Through some rushed redemption, the allied forces of Williams’ imagery is employed in giving these men grace as it was in aggrandizing their transgressions.
Director X, Williams’ protege who worked on “Belly” as a visual consultant and went on to be as prolific in music videos as his mentor was, has made three feature films in the last decade. Their contemporaries like Paul Hunter and Joseph Kahn have had multiple at-bats throughout their careers, failures and box-office bombs be damned. But Williams has not worked on any other feature films. And even as the industry has shifted away from the marketing importance of the music video, Williams still dabbles with the form.
Most recently, he directed a short for his most frequent collaborator, embattled multi-hyphenate Kanye West. Filmed in black and white with the liberal usage of slow motion, the video features West’s then-nine-year-old son Saint fighting off fully grown Japanese professional wrestlers with an inflatable mallet. It lacks the style and verve of his best work, but even within this curious effort, it still stokes a craving for what a sophomore effort might have been.

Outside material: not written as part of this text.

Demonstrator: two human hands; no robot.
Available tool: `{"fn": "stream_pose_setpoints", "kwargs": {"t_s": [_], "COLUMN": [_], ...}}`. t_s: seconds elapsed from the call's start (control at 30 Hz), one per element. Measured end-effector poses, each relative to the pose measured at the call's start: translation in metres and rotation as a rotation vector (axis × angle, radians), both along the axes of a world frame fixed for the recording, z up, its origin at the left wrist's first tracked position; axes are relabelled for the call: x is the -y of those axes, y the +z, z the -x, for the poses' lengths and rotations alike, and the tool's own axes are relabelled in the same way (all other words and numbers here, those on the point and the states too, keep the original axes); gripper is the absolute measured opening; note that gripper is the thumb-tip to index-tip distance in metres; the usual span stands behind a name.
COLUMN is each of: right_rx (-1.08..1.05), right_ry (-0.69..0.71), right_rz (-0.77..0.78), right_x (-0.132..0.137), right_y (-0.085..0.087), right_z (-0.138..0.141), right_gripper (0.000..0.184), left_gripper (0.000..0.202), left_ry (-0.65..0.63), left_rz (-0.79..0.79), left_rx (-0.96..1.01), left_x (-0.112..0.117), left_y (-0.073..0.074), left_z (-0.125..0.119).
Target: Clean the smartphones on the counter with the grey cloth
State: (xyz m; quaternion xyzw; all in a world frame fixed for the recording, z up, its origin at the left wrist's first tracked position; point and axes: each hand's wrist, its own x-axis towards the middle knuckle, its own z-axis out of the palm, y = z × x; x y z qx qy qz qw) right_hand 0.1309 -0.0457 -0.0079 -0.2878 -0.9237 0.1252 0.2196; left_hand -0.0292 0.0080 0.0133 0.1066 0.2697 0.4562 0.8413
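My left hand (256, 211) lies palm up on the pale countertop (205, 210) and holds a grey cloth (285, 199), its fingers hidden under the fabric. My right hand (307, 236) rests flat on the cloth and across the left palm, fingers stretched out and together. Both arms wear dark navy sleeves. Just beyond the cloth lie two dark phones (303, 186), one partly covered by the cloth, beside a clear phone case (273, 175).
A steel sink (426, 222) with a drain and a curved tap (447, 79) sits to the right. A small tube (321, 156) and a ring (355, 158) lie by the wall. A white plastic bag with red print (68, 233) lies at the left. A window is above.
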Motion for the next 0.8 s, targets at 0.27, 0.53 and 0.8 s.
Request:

What would a motion picture from one of our most important creators of images look like in 2026? While we ponder that theoretical opus, revisiting his vision of the 21st century at the tail end of the 20th will have to do.
“Belly” will be screening at The Charles on April 2 at 9 p.m. as a part of its revival series. Tickets are available here: https://thecharles.com/movie/belly/
The film is also available to stream on Prime Video as well as on Tubi (with ads.)